EXERCISE => Look below for the line containing "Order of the" and the line containing "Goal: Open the"; repeat exactly those two lines and all lines between them, and nothing else.

DATA SHOWN =>

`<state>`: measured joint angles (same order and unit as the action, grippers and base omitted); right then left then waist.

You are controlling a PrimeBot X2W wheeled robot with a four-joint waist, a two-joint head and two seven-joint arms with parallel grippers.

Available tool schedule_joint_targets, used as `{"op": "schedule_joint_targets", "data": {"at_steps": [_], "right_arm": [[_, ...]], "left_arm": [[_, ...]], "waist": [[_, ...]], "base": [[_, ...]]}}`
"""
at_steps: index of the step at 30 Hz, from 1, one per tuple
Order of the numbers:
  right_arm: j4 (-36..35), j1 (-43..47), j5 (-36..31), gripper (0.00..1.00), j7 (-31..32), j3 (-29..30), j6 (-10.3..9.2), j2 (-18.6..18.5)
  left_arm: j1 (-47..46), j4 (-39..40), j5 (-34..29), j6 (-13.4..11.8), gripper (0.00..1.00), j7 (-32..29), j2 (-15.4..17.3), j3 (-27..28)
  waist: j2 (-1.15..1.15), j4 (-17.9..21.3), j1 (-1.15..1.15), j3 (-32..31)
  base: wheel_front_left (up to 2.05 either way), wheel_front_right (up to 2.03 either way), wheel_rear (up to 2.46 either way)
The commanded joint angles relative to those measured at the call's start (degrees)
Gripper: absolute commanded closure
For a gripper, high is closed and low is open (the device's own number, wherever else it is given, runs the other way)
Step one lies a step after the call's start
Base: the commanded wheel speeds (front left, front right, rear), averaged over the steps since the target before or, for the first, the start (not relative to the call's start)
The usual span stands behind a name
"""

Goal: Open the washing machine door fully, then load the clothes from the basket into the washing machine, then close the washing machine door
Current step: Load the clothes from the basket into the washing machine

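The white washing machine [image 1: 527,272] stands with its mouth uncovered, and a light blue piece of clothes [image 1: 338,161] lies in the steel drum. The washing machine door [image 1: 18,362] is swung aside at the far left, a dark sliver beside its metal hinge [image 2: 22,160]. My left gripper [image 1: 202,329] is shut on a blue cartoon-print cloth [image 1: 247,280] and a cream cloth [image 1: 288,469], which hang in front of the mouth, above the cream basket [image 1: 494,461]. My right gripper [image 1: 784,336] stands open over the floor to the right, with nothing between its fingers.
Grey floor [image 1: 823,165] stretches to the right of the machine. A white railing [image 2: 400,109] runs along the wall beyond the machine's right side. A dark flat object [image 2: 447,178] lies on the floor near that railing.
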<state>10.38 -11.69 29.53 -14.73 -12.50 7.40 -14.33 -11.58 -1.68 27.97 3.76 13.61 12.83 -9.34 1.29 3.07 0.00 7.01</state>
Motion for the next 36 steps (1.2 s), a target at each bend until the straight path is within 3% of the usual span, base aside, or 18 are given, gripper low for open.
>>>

ANSWER TO THIS EXERCISE =>
Order of the numbers:
  right_arm: j4 (-36..35), j1 (-43..47), j5 (-36..31), gripper (0.00..1.00), j7 (-31..32), j3 (-29..30), j6 (-10.3..9.2), j2 (-18.6..18.5)
  left_arm: j1 (-47..46), j4 (-39..40), j5 (-34..29), j6 (-13.4..11.8), gripper (0.00..1.00), j7 (-32..29), j2 (-15.4..17.3), j3 (-27..28)
  waist: j2 (-1.15..1.15), j4 (-17.9..21.3), j1 (-1.15..1.15), j3 (-32..31)
  base: wheel_front_left (up to 2.05 either way), wheel_front_right (up to 2.03 either way), wheel_rear (up to 2.46 either way)
The commanded joint angles relative to those measured at the call's start (degrees)
Gripper: absolute commanded closure
For a gripper, high is closed and low is open (the device's own number, wherever else it is given, runs the other way)
Step one lies a step after the call's start
Base: the commanded wheel speeds (front left, front right, rear), averaged over the steps since the target before or, for the first, the start (not relative to the call's start)
The usual span stands behind a name
"""

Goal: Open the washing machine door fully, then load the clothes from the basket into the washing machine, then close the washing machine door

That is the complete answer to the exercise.